Exercise aim:
Report each line of the entries below that includes "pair".

Records provided:
———

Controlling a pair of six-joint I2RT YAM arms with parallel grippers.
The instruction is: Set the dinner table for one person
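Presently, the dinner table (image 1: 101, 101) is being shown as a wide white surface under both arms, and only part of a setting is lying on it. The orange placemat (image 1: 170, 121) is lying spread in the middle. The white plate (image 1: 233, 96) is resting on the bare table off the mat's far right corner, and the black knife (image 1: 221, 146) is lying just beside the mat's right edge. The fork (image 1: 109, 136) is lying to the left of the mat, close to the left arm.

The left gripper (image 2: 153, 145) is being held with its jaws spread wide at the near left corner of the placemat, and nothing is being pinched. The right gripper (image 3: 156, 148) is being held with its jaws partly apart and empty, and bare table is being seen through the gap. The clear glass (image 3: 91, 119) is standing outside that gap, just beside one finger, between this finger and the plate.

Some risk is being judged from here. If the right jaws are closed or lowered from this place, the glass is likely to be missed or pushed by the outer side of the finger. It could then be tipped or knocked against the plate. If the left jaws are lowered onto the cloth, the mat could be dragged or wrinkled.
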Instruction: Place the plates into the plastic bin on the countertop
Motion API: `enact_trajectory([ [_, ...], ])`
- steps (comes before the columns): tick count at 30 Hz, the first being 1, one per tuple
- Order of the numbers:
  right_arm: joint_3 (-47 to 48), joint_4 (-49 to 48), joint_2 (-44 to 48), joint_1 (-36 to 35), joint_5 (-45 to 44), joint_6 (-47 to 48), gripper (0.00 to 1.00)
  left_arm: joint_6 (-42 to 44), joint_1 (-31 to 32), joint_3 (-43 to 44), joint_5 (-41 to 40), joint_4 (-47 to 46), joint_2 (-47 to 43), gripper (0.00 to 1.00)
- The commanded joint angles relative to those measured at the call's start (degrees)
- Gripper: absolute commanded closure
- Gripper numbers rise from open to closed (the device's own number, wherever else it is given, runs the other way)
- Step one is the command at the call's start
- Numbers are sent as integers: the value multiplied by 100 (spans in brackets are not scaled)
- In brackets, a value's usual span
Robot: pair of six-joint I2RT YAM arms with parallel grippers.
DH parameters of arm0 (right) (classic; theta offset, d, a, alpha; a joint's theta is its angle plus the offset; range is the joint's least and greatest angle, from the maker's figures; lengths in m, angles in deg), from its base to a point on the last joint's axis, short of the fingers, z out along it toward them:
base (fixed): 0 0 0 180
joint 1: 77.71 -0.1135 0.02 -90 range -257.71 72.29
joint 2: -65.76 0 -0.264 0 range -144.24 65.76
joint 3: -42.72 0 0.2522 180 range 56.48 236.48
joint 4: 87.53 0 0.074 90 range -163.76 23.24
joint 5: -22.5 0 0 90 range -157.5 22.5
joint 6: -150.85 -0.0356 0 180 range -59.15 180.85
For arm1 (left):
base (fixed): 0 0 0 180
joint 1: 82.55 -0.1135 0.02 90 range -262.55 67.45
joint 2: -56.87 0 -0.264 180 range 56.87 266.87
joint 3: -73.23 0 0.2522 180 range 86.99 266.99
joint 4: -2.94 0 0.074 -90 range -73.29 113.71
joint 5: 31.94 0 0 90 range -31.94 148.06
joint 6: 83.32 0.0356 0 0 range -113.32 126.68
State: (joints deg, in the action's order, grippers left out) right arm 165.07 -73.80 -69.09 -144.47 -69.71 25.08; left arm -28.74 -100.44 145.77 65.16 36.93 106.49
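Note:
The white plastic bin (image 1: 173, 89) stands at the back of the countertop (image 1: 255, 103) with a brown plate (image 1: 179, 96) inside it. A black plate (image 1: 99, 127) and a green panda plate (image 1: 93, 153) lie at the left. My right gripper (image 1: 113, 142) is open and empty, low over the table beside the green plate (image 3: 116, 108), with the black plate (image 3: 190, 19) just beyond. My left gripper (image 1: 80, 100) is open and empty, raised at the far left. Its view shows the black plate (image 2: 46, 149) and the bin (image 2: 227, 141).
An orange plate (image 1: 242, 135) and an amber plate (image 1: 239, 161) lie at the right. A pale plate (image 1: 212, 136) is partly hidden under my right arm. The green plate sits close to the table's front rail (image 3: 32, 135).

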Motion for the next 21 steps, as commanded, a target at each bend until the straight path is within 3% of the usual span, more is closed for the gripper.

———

Exercise result:
Controlling a pair of six-joint I2RT YAM arms with parallel grippers.
Robot: pair of six-joint I2RT YAM arms with parallel grippers.

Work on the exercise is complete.